I'm going to give away my age by saying that I remember this snow. As others have mentioned, it started on Boxing Day with a heavy snowfall, and I think we had more during the following weeks, on and off. I remember climbing up on top of the piles of snow bulldozed off the road, which were higher than I was tall (though I was shorter then than I am now!) No problem keeping warm, as we had got a ton-and-a-half of coal in the coal shed in the autumn (as everybody did in those days) so no matter what happened you could keep the coal fire going - as depicted in the first video. I remember that the remains of the piles of snow cleared off the roads took weeks and weeks to melt. My memory says they lasted into May, but that is most probably faulty, as one doesn't have a clear sense of time at that young age.
Originally Posted by: AJ*
I remember it well too.
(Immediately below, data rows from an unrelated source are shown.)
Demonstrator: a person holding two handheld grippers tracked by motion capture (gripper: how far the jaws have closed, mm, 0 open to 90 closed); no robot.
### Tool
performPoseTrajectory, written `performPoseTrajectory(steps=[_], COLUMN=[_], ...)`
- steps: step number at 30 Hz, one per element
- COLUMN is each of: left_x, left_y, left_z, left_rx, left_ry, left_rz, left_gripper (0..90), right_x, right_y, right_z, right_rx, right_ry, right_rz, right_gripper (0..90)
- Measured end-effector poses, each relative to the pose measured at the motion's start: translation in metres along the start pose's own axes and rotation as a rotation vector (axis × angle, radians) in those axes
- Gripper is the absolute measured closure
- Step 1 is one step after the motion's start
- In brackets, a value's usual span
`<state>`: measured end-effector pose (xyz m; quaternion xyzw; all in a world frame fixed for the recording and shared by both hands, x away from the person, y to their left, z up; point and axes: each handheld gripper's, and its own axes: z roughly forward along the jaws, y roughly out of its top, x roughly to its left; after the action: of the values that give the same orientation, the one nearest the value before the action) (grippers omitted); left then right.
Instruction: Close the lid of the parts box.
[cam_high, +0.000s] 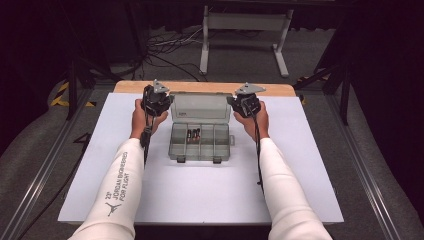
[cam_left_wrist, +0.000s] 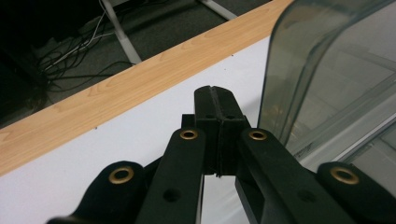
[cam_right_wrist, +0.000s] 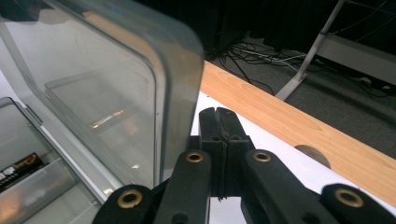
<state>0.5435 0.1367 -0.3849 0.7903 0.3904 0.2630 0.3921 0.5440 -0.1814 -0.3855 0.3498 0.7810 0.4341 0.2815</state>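
Left gripper (cam_left_wrist: 218, 100): jaws pressed together with nothing between them, positioned just beside the left edge of the raised lid.
Right gripper (cam_right_wrist: 219, 122): jaws pressed together, empty, just beside the lid's right edge.
Translucent grey plastic compartment box (cam_high: 201, 142): centred on the white table mat (cam_high: 200, 195), between both grippers.
Clear hinged lid (cam_high: 201, 107): standing open, upright.
Contents: dark cylindrical batteries (cam_high: 193, 134) lying in one middle compartment.

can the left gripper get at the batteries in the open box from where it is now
Probably yes. The lid stands open, so the batteries lie uncovered, and the left gripper sits beside the lid with nothing between. Its jaws are shut, though.
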Motion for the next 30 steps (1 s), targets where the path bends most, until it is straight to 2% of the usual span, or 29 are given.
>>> performPoseTrajectory(steps=[2, 7, 19, 26, 30], left_x=[-0.002, -0.003, -0.004, -0.010, -0.013], left_y=[-0.001, -0.001, 0.000, -0.006, -0.009], left_z=[-0.001, -0.003, -0.013, -0.017, -0.021], left_rx=[-0.003, -0.001, -0.013, -0.029, -0.029], left_ry=[0.005, 0.004, -0.002, -0.005, 0.007], left_rz=[-0.018, -0.028, -0.010, -0.044, -0.024], left_gripper=[90.0, 90.0, 89.9, 89.8, 89.9], right_x=[0.001, 0.002, 0.006, 0.010, 0.013], right_y=[0.000, 0.000, 0.001, -0.001, -0.004], right_z=[-0.001, -0.004, -0.011, -0.016, -0.018], right_rx=[-0.002, 0.006, -0.010, -0.017, -0.031], right_ry=[0.006, 0.008, 0.017, 0.022, 0.032], right_rz=[0.016, 0.016, 0.030, 0.042, 0.054], right_gripper=[90.0, 90.0, 90.0, 90.0, 90.0])
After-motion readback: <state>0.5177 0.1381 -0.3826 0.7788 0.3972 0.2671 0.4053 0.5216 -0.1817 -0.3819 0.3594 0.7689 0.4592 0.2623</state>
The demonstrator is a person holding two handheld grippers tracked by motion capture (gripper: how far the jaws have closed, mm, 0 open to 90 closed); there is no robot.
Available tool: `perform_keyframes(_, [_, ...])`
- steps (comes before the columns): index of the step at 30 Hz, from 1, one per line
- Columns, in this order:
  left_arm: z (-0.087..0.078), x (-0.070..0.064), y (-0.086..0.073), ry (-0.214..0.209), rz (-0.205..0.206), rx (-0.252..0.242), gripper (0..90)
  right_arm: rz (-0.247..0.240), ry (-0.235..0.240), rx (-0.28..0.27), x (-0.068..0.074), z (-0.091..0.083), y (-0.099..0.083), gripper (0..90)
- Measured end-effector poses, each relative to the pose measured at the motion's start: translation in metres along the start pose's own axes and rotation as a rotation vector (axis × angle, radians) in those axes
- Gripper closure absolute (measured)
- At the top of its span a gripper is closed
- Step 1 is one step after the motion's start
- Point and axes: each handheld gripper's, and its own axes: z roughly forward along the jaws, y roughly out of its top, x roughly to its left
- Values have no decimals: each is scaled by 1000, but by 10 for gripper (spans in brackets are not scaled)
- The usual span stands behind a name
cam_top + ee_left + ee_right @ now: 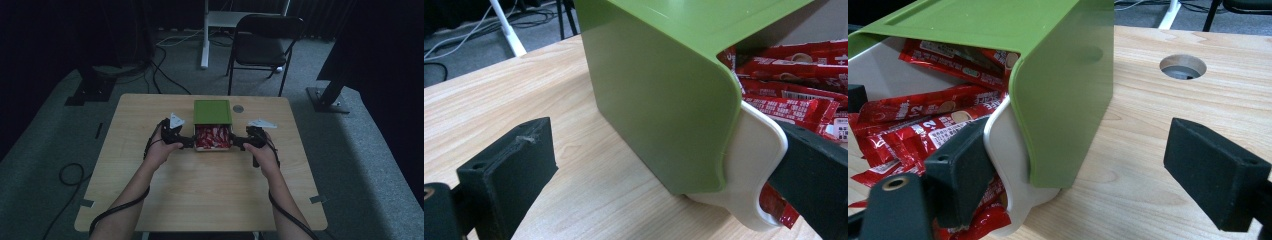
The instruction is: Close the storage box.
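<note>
A green box [212,111] stands at the table's far middle, its white drawer [197,148] pulled toward me and full of red packets [212,137]. My left gripper [186,142] is at the drawer's left side and is open. In the left gripper view the green shell [654,100] and the drawer's white corner [759,165] lie between its jaws, with one jaw on the packets' [794,75] side. My right gripper [240,142] is open at the drawer's right side. It straddles the white wall [1008,150] and green shell [1063,100], one jaw among the packets [923,130].
A round cable hole [238,108] sits in the wooden table [210,190] just right of the box. Beyond the table stand a black chair [265,40] and a white desk leg [205,40]. Cables lie on the grey floor.
</note>
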Motion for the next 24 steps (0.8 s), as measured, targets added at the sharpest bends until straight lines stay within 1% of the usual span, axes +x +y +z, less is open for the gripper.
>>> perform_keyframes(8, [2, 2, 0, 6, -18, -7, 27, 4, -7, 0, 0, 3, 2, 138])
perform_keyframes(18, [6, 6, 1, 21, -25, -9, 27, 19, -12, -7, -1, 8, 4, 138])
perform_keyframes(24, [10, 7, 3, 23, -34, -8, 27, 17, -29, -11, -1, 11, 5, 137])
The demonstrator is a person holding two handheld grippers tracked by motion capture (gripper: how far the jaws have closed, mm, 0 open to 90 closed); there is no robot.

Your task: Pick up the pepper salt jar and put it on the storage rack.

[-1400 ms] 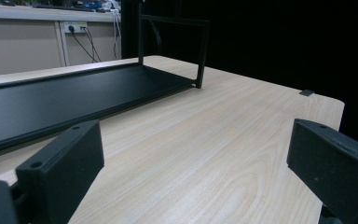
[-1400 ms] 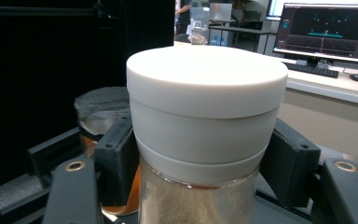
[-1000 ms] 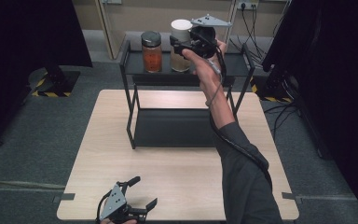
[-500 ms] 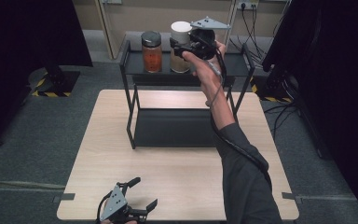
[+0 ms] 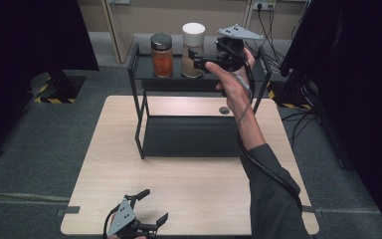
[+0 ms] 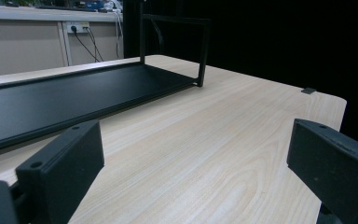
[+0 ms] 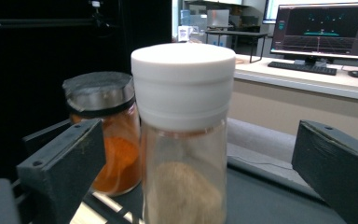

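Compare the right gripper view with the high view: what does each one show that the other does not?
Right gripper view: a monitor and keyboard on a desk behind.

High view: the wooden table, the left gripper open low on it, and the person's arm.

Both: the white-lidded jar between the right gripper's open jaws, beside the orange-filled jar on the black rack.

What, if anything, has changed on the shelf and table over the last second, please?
Nothing has visibly changed. The right gripper still sits open at the white-lidded jar on the rack's top shelf, the orange-filled jar stands beside it, and the left gripper rests open at the table edge.
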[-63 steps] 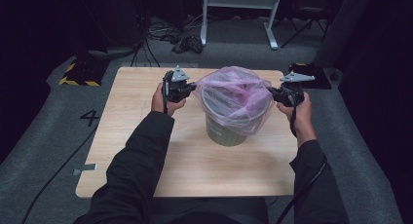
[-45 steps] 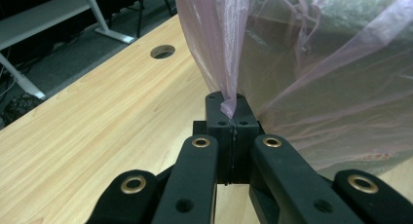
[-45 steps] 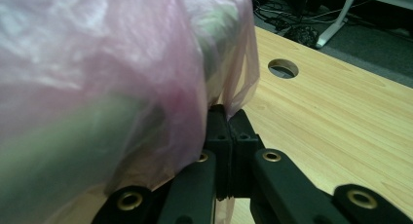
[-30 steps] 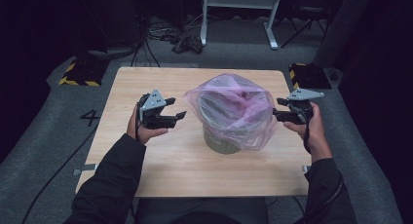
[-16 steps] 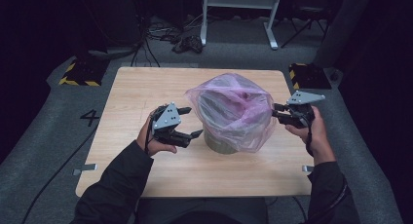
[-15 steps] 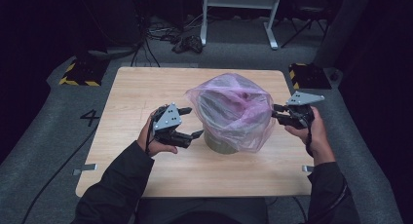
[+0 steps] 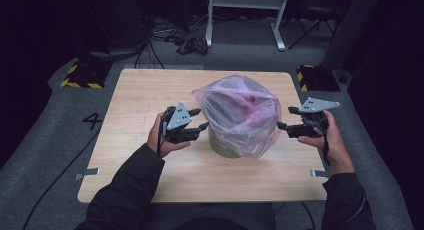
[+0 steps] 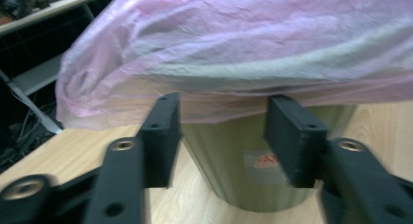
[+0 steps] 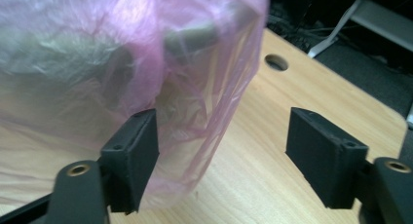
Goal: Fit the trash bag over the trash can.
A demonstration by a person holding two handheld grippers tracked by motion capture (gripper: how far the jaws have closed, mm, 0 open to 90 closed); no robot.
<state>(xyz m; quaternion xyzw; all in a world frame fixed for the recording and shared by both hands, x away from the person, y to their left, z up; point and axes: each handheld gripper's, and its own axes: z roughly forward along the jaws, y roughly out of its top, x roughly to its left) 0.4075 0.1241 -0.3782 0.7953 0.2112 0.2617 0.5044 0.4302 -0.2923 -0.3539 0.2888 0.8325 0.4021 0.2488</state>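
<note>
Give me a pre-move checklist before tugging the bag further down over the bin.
1. Left gripper open: ok.
2. Right gripper open: ok.
3. Pink bag draped over the bin: ok.
4. Bag hem inside the left gripper's jaws: cannot tell.
5. Bag edge within the right gripper's jaws: not ok, it lies at one jaw.
6. Bin upright on the table: ok.

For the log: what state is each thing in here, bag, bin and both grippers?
pink plastic bag: draped over the bin's top, puffed up, hem hanging loose partway down the sides.
bin: upright on the table, top covered by the bag.
left gripper: open, at the bin's side below the bag's hem, gripping nothing.
right gripper: open, beside the bag's hanging edge, gripping nothing.
</note>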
In fact I'm of an age where I can remember that winter better than I can remember December 2010! I was living in Cranleigh, then as now. It all started a couple of days before Christmas with a cold easterly bringing frosty nights and sunny days with maxima just above freezing. It clouded over on Boxing Day and a band of snow moved down from the north. Very fine snow started about 4 pm, but it was so light that the last time I looked out at about 8 pm there was only about half an inch lying. So it was a surprise to wake up next morning to find a deep covering. The snow stopped about 9 am and I ventured out with a ruler to measure the depth, which came to about 7 inches. There was a another hour or so of snow between 11 and 12, but not enough to substantially add to the cover.
The rest of that day and the next two were heavily overcast, with temperatures just above freezing by day and just below by night, but there was no visible sign of the snow thawing, so the "wet bulb" temperature must have remained sub-zero. In the afternoon, my father pointed to scuds of dark cloud beneath the cover of stratus, and said that it indicated bad weather. How right he was! That night we had perhaps the worst blizzard that I've experienced here, thanks to a classic "Channel Low". The snow stopped not long after dawn and the sun came out, so I ventured into the garden with my trusty ruler. Getting a reliable estimate of the depth was difficult, because in was only a foot ruler and there had been a lot of drifting. But I did my best to take readings in several places, and my best estimate for the average depth was 14 inches. Allowing for some compaction of the previous fall suggests that this new fall was about 8 inches.
Then we had another fall of 3 inches late on New Year's Eve (this time measured on a previously cleared surface). After that, the rest of the winter was slightly anticlimactic here; often bitterly cold of course, but we only had one more major snow event. Then during the last few days of February, the wind veered from E to SE, the sun came out, and temperatures started to rise. The last morning we had a full snow cover was 1st March. There were still sharp night frosts for a few more days, but soon the snow was all gone apart from the remains of drifts, and even they didn't last that long. My best estimate for the winter is 65 days of snow cover here.